Integrating Enterprise Search with Analytics. Interview with Jonathan Ellis.
“Enterprise Search implies being able to search multiple types of data generated by an enterprise. DSE2 takes this to the next level by integrating this with a real time database AND powerful analytics.” — Jonathan Ellis.
I wanted to learn more about the new version of the commercial version of Cassandra, DataStax Enterprise 2.0. I did interview Jonathan Ellis, CTO and co-founder of DataStax and project chair of Apache Cassandra.
Q1. What are the new main features of DataStax Enterprise 2.0 (DSE 2.0)?
Jonathan Ellis: The one I’m most excited about is the integration of Solr support. This is not a side-by-side system like Solandra, where Solr has to maintain a separate copy of the data to be indexed, but full integration with Cassandra : you insert your data once, and access it via Cassandra, Solr, or Hadoop.
Search is an increasingly important ingredient for modern applications, and DSE2 is the first to offer fully integrated, scalable search to developers.
DSE2 also includes Apache Sqoop for easy migration of relational data into Cassandra, and plug-and-play log indexing for your application.
Q2. How does it work technically the integration of Cassandra with Apache Hadoop and Apache Soir?
Jonathan Ellis: Basically, Cassandra offers a pluggable index api, and we created a Solr-backed index implementation with this.
We wrote about the technical details here.
Q3. What is exactly an Enterprise Search, and why choosing Apache Soir?
Jonathan Ellis: Enterprise Search implies being able to search multiple types of data generated by an enterprise. DSE2 takes this to the next level by integrating this with a real time database AND powerful analytics.
Solr is the gold standard for search, much the same way that Hadoop is the gold standard for big data map/reduce and analytics. There’s an ecosystem of tools that build on Solr, so offering true Solr support is much more powerful than implementing a proprietary full-text search engine.
Q4. What are the main business benefits of such integration?
Jonathan Ellis: First, developers and administrators have one database and vendor to concern themselves with instead of multiple databases and many software suppliers. Second, the built-in technical benefits of running both Solr and Hadoop on top of Cassandra yields continuous uptime for critical applications as well as future proofing those same apps where growing data volumes and increased user traffic are concerned.
Finally, customers save anywhere from 80-90% over traditional RDBMS vendors by going with DSE. For example, Constant Contact estimated that a new project they had in the works would take $2.5 million and 9 months on traditional relational technology, but with with Cassandra, they delivered it in 3 months for $250,000.That’s one third the time and one tenth the cost; not bad!
Q5. It looks like you are attempting to compete with Google. Is this correct?
Jonathan Ellis: DSE2 is about providing search as a building block for applications, not necessarily delivering an off-the-shelf search appliance.

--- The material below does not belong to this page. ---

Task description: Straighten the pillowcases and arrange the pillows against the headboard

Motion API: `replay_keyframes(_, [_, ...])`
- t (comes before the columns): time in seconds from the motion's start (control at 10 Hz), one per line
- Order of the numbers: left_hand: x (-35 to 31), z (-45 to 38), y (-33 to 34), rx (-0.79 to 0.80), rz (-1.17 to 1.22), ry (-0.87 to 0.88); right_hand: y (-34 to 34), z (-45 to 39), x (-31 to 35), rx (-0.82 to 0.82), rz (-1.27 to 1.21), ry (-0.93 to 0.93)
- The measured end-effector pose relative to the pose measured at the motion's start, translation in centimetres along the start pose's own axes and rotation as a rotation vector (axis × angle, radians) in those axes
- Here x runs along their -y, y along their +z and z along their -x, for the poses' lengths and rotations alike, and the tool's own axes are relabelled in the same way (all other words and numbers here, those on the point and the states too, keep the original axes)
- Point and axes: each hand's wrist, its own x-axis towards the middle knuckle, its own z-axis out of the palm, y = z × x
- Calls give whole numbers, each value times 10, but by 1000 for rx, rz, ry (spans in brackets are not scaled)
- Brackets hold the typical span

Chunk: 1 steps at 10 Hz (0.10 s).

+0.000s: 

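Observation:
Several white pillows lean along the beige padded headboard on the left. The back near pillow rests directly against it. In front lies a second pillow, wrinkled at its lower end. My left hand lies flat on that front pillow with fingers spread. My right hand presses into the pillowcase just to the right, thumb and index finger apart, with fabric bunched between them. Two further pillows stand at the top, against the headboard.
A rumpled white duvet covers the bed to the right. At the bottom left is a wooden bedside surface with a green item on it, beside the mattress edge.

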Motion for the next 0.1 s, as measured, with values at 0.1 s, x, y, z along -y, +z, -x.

Compared to Google’s AppEngine product, it’s fair to say that DSE 2.0 provides a similar, scalable platform to build applications on. DSE 2.0 is actually ahead of the game there: Google has announced but not yet delivered full-text search for AppEngine.
Another useful comparison is to Amazon Web Services: DSE 2.0 gives you the equivalent of Amazon’s DynamoDB, S3, Elastic Map/Reduce, and CloudSearch in a single, integrated stack. So instead of having to insert documents once in S3 and again in CloudSearch, you just add it to DSE (with any of the Solr, Cassandra, or Hadoop APIs) without having to worry about having to write code to keep multiple copies in sync when updates happen.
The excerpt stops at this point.